I can also agree that an historical writer might actually do better with the material. I've always felt that Martin is one of the more heavily historical writers within a lot of modern fantasy. His stories feel gritty and "real" because there's a fair bit of that realism sunk right in there and brought out through the story. Sure he's got dragons and undead and giants and vast walls of ice and all - but he backs up that with a very gritty real medieval inspired world. The fantasy is easier to keep up with (you only have to read his work and his notes) whilst the reality aspects that underpin the world are far harder and would require far more study if one were not already heavily interested in that era and suchlike.
 
I see your points about Gemmell now and wonder how i didn't see it before...

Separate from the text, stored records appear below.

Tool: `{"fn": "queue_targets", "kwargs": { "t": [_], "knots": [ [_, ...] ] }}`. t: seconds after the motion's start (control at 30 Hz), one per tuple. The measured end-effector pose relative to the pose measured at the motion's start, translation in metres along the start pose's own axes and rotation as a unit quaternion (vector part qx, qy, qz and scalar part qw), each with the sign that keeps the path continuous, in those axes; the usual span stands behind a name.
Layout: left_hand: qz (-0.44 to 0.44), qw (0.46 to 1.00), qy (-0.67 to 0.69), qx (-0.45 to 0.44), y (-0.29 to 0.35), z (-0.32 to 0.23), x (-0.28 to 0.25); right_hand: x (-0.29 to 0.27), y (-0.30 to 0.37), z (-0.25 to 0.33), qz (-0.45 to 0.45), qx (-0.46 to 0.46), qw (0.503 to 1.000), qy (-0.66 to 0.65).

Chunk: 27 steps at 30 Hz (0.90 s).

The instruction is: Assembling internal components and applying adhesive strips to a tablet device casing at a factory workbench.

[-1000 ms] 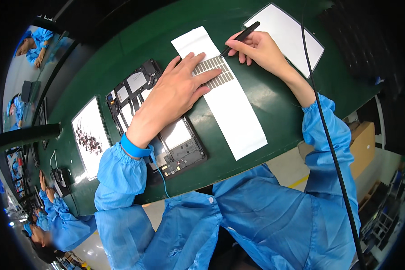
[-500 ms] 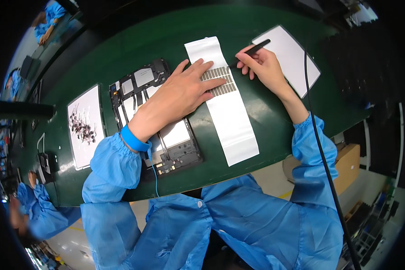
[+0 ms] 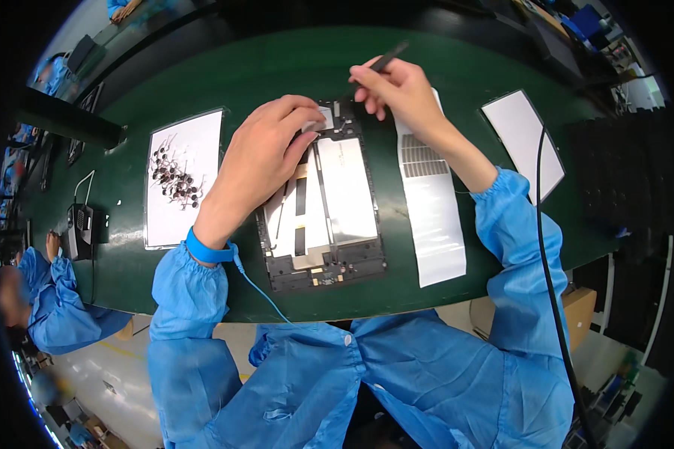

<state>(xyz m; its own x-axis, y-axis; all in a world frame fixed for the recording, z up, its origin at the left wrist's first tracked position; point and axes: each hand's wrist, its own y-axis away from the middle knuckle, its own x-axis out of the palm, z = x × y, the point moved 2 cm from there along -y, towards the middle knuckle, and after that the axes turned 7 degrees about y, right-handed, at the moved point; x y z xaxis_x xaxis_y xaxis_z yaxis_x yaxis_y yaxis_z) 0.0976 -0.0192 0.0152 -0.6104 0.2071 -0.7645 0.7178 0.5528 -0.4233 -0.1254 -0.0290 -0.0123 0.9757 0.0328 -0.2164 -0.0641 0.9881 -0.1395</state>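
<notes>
An opened tablet (image 3: 344, 179) with a black frame, silver panels and dark ribbon strips lies on the green bench in front of me. Over its upper left end is my left hand (image 3: 266, 146), thumb apart from the bent fingers, fingertips at a pale label on the tablet. My right hand (image 3: 401, 90) pinches black tweezers (image 3: 389, 57), their lower end just above the tablet's top right corner. To the right of the tablet, partly under my right forearm, lies a long white backing strip (image 3: 436, 232) with rows of grey adhesive pads (image 3: 424, 157).
A white sheet (image 3: 165, 228) at left bears several small black parts with wires (image 3: 176, 179). Another white sheet (image 3: 524, 142) lies at right, crossed by a black cable (image 3: 544, 247). A blue wrist strap (image 3: 208, 248) trails a cord. A co-worker's sleeve (image 3: 67, 318) shows at left.
Both hands have left the white strip for the tablet's upper end, the tweezers moving left with my right hand. My left hand no longer presses the pads. The whole view has shifted.
</notes>
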Motion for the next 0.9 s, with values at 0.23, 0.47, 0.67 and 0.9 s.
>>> {"fn": "queue_targets", "kwargs": {
  "t": [0.23, 0.47, 0.67, 0.9],
  "knots": [
    [-0.040, 0.999, -0.013, -0.031, 0.015, 0.018, 0.010, 0.011, -0.010, -0.032, -0.002, 0.010, 0.999, -0.040],
    [-0.041, 0.999, -0.020, -0.017, 0.014, 0.021, 0.014, 0.012, -0.014, -0.032, 0.025, 0.016, 1.000, -0.007],
    [-0.037, 0.998, -0.042, -0.011, 0.016, 0.022, 0.015, 0.014, -0.014, -0.030, 0.028, 0.008, 0.999, 0.018],
    [-0.025, 0.998, -0.050, -0.012, 0.016, 0.020, 0.016, 0.014, -0.012, -0.029, 0.026, 0.016, 0.999, 0.011]
  ]
}}
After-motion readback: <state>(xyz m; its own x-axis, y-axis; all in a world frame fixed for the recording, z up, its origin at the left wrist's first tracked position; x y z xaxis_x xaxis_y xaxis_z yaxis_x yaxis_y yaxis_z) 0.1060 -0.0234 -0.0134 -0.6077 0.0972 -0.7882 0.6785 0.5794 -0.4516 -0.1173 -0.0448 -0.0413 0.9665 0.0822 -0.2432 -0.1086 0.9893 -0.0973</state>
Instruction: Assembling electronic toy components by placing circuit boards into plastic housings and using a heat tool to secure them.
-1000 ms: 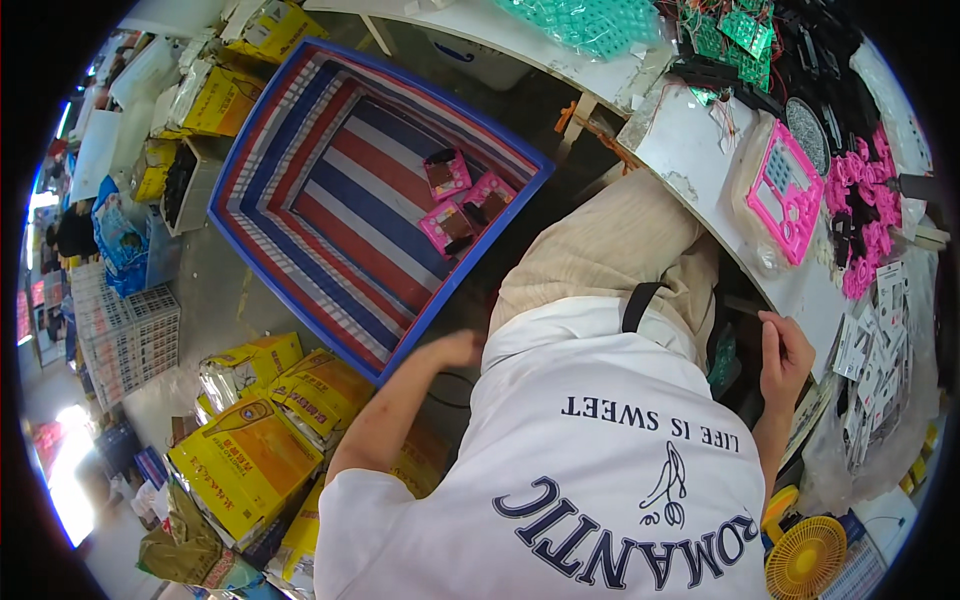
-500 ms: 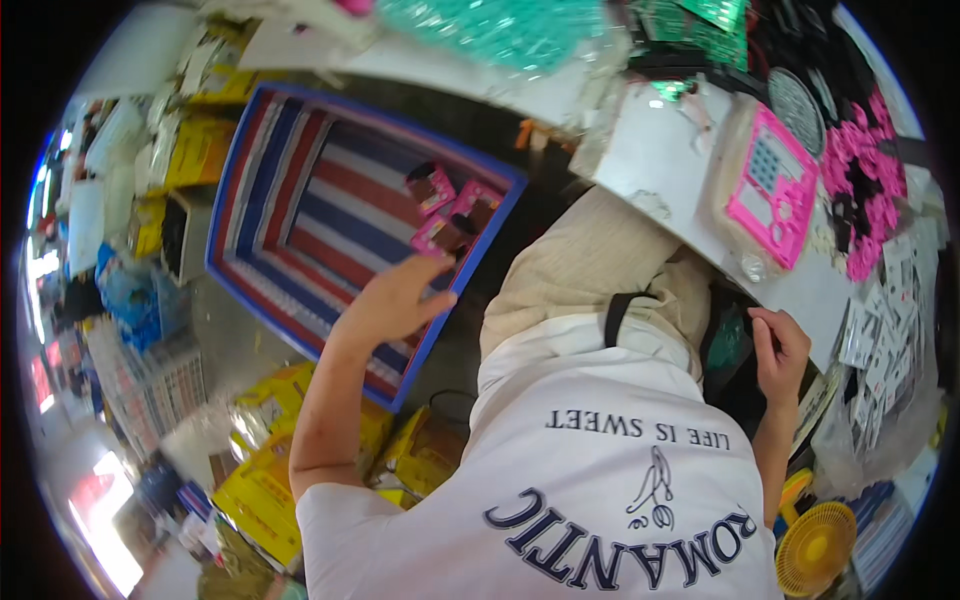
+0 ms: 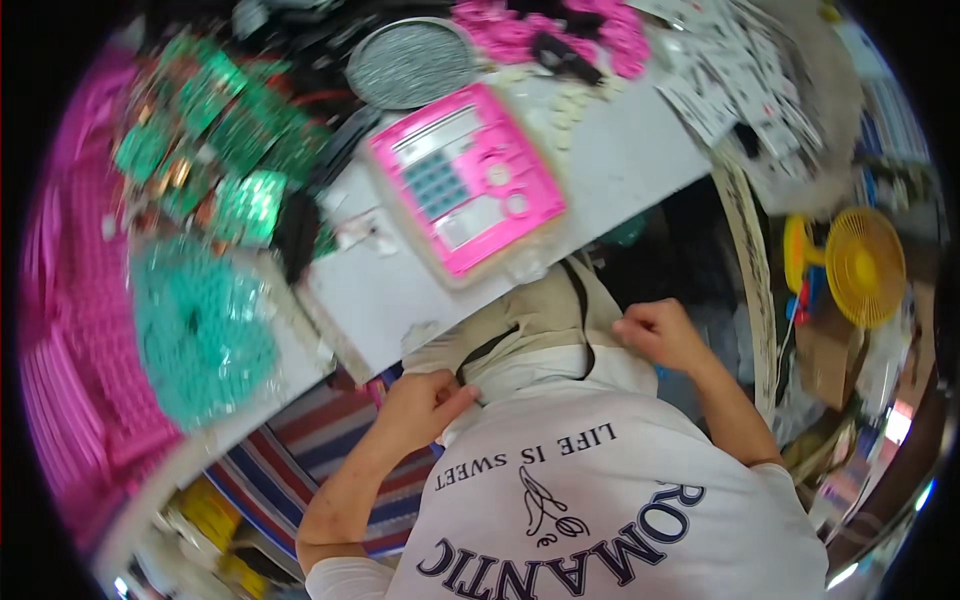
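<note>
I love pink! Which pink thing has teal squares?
The panel in the middle; the pink stack at left and pink pile at top show none.

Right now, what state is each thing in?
Left hand, bent; grip unclear
Right hand, curled shut, nothing visible in it
Pink rectangular plastic casing, lying teal-grid side up
Teal plastic parts, bagged
Green rectangular circuit boards, heaped loosely
Magenta plastic-looking panels, stacked
Round yellow plastic fan, running or stopped: can't tell
</note>
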Tool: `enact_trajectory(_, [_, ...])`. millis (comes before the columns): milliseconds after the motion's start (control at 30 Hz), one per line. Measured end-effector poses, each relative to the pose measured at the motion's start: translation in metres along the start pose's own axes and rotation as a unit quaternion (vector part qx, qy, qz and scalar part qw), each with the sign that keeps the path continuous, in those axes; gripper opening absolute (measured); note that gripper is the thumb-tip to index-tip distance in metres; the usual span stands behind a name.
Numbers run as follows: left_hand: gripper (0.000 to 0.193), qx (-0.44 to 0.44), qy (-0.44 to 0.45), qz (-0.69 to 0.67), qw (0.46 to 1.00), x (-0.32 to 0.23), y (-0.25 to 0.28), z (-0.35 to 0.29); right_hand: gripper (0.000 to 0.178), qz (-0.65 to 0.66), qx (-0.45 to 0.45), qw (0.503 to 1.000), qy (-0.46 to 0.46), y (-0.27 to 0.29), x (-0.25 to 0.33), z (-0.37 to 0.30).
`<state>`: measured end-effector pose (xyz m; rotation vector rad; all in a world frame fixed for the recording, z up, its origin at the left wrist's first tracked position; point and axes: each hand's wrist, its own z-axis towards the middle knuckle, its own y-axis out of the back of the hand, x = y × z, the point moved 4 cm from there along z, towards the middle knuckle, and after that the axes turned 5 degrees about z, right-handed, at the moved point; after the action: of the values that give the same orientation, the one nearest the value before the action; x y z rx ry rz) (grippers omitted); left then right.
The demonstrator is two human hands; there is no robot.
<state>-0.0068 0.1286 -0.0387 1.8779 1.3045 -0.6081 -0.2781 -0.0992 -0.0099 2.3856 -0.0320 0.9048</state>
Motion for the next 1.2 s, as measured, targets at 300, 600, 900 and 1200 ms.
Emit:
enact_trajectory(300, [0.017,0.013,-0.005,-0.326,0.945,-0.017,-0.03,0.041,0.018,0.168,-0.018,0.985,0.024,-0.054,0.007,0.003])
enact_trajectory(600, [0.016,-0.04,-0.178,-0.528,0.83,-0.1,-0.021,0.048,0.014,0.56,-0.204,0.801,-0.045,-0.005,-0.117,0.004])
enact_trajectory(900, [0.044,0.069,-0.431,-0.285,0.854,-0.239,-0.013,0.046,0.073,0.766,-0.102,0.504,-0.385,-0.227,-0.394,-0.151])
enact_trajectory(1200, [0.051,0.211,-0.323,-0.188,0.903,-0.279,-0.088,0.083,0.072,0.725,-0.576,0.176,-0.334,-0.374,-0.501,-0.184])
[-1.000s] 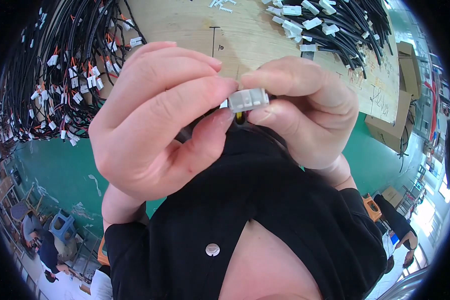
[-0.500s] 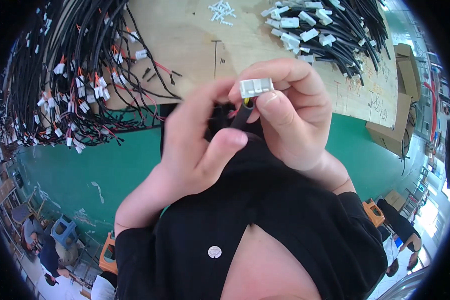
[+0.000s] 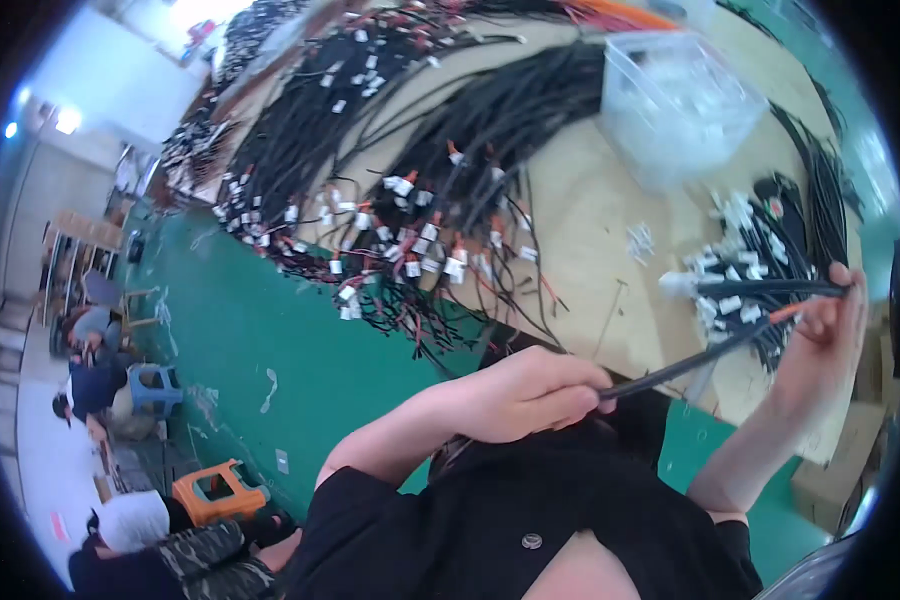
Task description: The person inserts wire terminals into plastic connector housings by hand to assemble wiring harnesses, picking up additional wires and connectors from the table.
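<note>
Perhaps the black cable (image 3: 688,364), near right, gripped by the left hand's (image 3: 530,395) closed fingers and running toward the right hand (image 3: 825,325), whose hold I cannot tell, would snag the connector pile (image 3: 730,304) behind if pulled sideways too low.

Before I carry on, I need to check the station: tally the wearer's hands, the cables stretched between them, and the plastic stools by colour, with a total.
Wearer's hands, left hand and right hand: 2
Black cable stretched between them: 1
Orange stool: 1
Blue stool: 1
Total: 5
</note>
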A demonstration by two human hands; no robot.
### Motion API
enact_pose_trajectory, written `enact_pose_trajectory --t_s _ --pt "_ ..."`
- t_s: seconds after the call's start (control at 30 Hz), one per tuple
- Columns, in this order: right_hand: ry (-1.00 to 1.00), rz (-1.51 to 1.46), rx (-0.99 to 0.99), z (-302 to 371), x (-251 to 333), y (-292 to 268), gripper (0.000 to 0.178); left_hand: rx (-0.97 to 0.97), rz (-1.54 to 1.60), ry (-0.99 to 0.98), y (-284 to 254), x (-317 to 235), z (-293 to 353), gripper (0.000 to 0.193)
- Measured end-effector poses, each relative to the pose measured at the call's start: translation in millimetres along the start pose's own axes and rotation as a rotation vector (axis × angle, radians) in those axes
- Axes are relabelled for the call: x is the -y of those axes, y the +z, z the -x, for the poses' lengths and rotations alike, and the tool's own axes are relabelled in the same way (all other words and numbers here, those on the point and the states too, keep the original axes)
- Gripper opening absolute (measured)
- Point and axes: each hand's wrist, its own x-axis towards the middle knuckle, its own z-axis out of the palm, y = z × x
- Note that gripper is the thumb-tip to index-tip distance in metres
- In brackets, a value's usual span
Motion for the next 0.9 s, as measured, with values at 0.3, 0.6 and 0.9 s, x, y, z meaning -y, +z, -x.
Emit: enact_pose_trajectory --t_s 0.3,0.6,0.9 --pt "-0.005 -0.374 0.144 -42 18 5 0.033 -0.69 -0.958 0.029 -46 -82 217 0.021" --pt "0.585 -0.176 0.354 -140 -109 272 0.018 -1.762 -1.491 0.089 -256 -142 278 0.039" --pt "0.675 0.118 0.444 -55 -174 179 0.037 -0.996 -1.602 0.232 -245 -22 -24 0.018"
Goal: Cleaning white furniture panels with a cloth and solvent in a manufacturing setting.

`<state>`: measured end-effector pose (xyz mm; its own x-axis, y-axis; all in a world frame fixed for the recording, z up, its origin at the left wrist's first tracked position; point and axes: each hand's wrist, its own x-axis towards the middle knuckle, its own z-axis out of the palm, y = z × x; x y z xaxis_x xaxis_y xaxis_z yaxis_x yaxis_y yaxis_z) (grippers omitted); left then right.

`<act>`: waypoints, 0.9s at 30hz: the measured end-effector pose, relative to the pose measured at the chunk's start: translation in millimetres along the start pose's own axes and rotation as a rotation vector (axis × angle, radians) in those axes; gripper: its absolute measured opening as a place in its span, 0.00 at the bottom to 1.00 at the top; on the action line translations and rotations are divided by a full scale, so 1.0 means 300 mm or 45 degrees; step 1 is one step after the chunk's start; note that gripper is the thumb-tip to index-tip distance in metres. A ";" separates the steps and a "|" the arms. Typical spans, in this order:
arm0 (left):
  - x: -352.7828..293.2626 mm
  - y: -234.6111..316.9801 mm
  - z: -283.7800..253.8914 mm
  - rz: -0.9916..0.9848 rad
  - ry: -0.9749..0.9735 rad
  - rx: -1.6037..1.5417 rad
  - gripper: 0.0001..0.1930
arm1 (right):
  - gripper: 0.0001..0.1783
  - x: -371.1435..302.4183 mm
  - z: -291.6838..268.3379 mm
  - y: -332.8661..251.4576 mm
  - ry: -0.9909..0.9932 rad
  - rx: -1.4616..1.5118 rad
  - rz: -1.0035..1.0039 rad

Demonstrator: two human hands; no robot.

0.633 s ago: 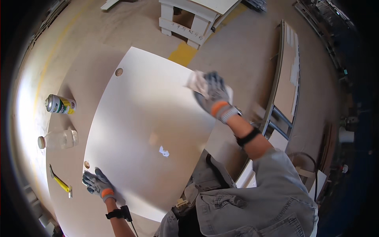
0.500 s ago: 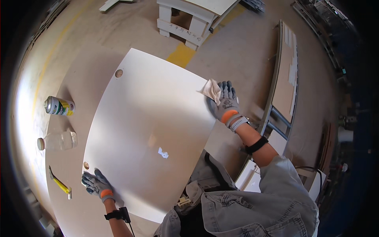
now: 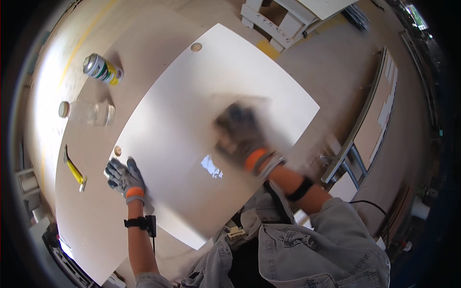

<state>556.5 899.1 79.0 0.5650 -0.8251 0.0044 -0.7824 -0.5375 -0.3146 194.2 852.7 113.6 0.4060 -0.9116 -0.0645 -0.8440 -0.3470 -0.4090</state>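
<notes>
A smooth white panel (image 3: 168,110) with two round holes near its left edge lies in front of me on a larger beige board. My left hand (image 3: 126,177), in a grey glove with an orange cuff, lies open and flat on the panel's lower left edge, below the nearer hole. Over the middle right of the panel, my right hand (image 3: 238,132), gloved alike, is smeared by motion. A pale blur shows by its fingers; whether that is the cloth cannot be made out. An irregular bright patch (image 3: 211,166) shows on the panel nearer me.
On the beige board (image 3: 96,221), left of the panel, are a spray can (image 3: 103,69), a clear bottle (image 3: 89,113) with a pale cap and a yellow-handled knife-like tool (image 3: 74,170). A white stand (image 3: 273,24) is at the back; a metal-framed rack (image 3: 365,120) stands right.
My right hand has moved left and inward from the panel's right edge, where a crumpled cloth showed beside its fingers. My left hand stays at the lower left edge. The whole view has shifted.
</notes>
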 end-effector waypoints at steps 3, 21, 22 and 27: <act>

Thanks for posting the interview Harebrain, I never knew it existed
 
GRRM will never finish the books so the only ending we’ll see is the TV show

The sad thing is that you may be right. If we do get to see the books finally finished I would wager my house on it that the TV series ending is the one that will have the greater impact. Martin's ending will always be compared to the TV version whereas it should be the other way round.
 
Just thinking aloud, but I wonder if it's possible that he's also writing A Dream of Spring and is holding back on releasing Winds of Winter - partly to ensure the continuity is all there, but also to counter complaints of about waiting that will inevitably follow a single book release?
 
Brian that could well be it. One massive problem for an author releasing tightly intertwined books one after the other as they are done is that if you make a mistake or do something in an earlier book you're stuck with it. By and large you can't change those things once they are in print so suddenly if you back yourself into a corner that could be resolved by changing one earlier chapter or even paragraph - you can't. I think George has hit that wall as he's started to try and bring things together for a conclusion and has found himself possibly with too many threads to pull together (not that I expect him to resolve every thread - in something as big as this I'd expect some areas to go unresovled by the end).

So yes it wouldn't shock me if he's trying to write both books and complete most of the work in one go so that not only are the next releases quicker, but also to help him with his own writing and continuity.


Writing and publishing as you go works if you've got a really tight structure already written or if its something like Discworld where each book is fairly self contained. Or even DnD style adventures where each book is a self contained adventure in its own right.
 
Just thinking aloud, but I wonder if it's possible that he's also writing A Dream of Spring and is holding back on releasing Winds of Winter - partly to ensure the continuity is all there, but also to counter complaints of about waiting that will inevitably follow a single book release?

If he was making that much progress, I don't think he'd be keeping it a secret. He's pretty candid about how slow and arduous writing this series has become for him. Publishing Winds of Winter would be an enormous relief to Martin. I can't see him delaying that in any way in order to expedite the release of the following book.